Simply telling a patient not to eat when under stress is useless, of course. Instead, use the following three-step approach. First, recommend a period of observation and recording to enable the patient to recognize the cue. For instance, one can ask the patient to wear his or her watch upside down as a reminder to ask "Why am I reaching for the food at this time?" If the patient is not physically hungry, one of the possibly inappropriate eating cues is most likely in play, and its nature should be guessed at and recorded. Second, suggest the substitution of other responses for inappropriate eating. For stress, this might be writing down what the stress is, formulating a plan for doing something about it, doing something (besides eating) to relieve the stress on the spot, or, at the very least, substituting a walk around the block or a call to a friend for the bag of potato chips. The third step is repetition, that is, to keep making appropriate responses to the problematic cue and to reap the rewards of the new behavior, which include the positive responses of others to the change in approach, not just to eating, but to life, that the patient makes.
Although some degree of change is necessary and beneficial, not every maladaptive behavior must be completely eliminated nor must every rich food be replaced by celery sticks without dip. Although losing a large amount of weight in a reasonable amount of time does require a fairly aggressive diet program, maintaining a new lower weight does not. If the patient can learn to control even partially a few of the more important inappropriate eating behaviors and to shift to a diet somewhat lower in calories than baseline, that is often sufficient to maintain weight in the new, lower range. This is easy to see and difficult to do, but impossible if behaviors are not addressed as part of a comprehensive approach to the treatment of obesity.

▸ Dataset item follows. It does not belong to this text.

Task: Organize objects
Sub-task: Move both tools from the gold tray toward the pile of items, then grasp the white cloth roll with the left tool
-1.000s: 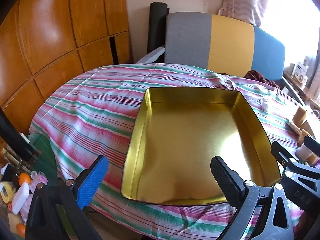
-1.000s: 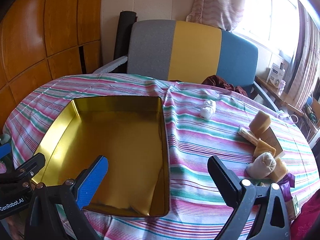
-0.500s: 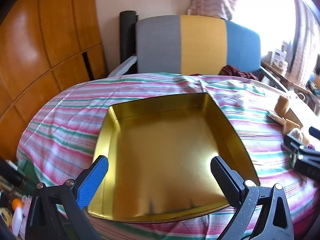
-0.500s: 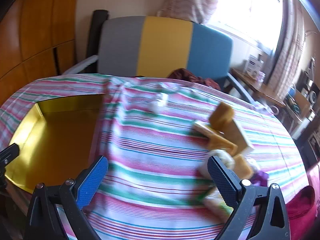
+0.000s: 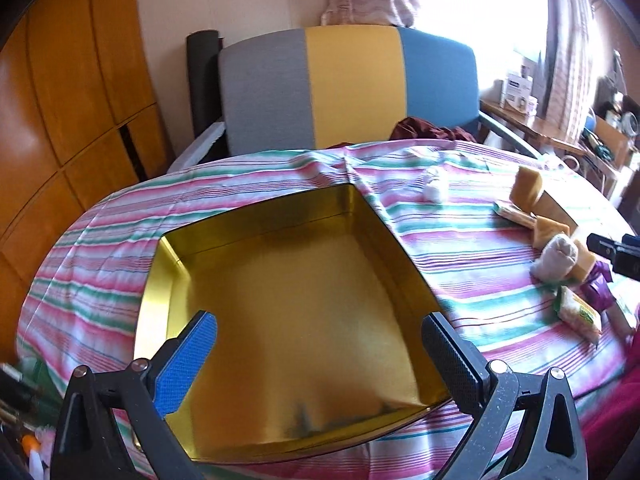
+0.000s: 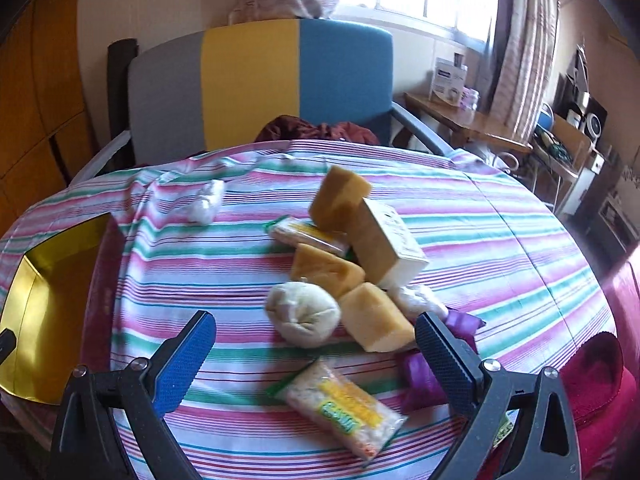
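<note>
Gleaming gold inside, the shallow square tin (image 5: 288,304) sits on the striped tablecloth (image 5: 100,248) beneath the spread, empty left gripper (image 5: 320,344). Rightward, sponges (image 6: 376,316), a cloth pouch (image 6: 304,314) and snack packets (image 6: 344,412), print unreadable, lie heaped before the right gripper (image 6: 316,344), likewise spread and empty.

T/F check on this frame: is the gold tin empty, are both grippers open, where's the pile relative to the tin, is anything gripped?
1. The gold tin holds nothing. True.
2. The left gripper is shut on a sponge. False: it is open, over the tin, holding nothing.
3. The right gripper is open. True.
4. The white cloth bundle lies inside the tin. False: it lies on the striped tablecloth, beside the yellow sponges.
5. The snack packet lies nearest the right gripper. True.
</note>
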A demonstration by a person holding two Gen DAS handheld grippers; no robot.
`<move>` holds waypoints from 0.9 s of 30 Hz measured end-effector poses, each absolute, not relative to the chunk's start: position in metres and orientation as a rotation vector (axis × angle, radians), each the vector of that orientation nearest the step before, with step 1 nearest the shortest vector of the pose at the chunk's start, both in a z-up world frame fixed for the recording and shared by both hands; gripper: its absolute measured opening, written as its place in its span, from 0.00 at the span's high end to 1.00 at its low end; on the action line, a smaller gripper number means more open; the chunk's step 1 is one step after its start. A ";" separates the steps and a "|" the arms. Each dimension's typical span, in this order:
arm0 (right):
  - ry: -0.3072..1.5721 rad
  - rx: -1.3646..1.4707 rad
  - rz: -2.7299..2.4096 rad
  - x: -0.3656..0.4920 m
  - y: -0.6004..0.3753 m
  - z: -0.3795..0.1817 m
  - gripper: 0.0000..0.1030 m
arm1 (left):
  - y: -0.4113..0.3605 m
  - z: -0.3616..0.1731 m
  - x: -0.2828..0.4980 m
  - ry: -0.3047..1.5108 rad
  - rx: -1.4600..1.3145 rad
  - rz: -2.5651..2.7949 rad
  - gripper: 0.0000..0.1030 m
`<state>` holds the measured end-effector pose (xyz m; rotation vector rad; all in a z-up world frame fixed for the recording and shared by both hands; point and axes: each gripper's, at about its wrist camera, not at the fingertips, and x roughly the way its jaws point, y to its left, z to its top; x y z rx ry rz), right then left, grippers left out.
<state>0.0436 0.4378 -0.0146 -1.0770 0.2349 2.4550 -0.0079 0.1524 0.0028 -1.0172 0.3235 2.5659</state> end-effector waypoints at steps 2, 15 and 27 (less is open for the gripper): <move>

Another behavior of interest in obesity is restraint. One can simplistically categorize patients as restrained or unrestrained eaters. Restrained eaters believe that they must exercise a good deal of control over their eating—they are always conscious of what they can and cannot eat. Unrestrained eaters do not control their eating to any great extent. Restrained eating may lead to some paradoxical results; once restraint is relaxed, an exaggerated response may ensue (all-or-nothing behavior). Such patients may be superb dieters, but are equally superb at overeating once the diet has been "broken." The issue of restraint is one of too much of a good thing. Although a certain amount of control and monitoring is necessary for maintaining weight loss, high levels of restraint may be more problematic than low ones in the long run. One solution is to couple the teaching ofways to control inappropriate eating cues with dietary changes that emphasize foods lower in fatand calories, and higher in fiber and water content, so that lower restraint is required to maintain a given intake. Skipping meals when the patient is physically hungry should be discouraged, and a low calorie, nutritious breakfast encouraged rather than skipping it in the false belief that this will aid weight control.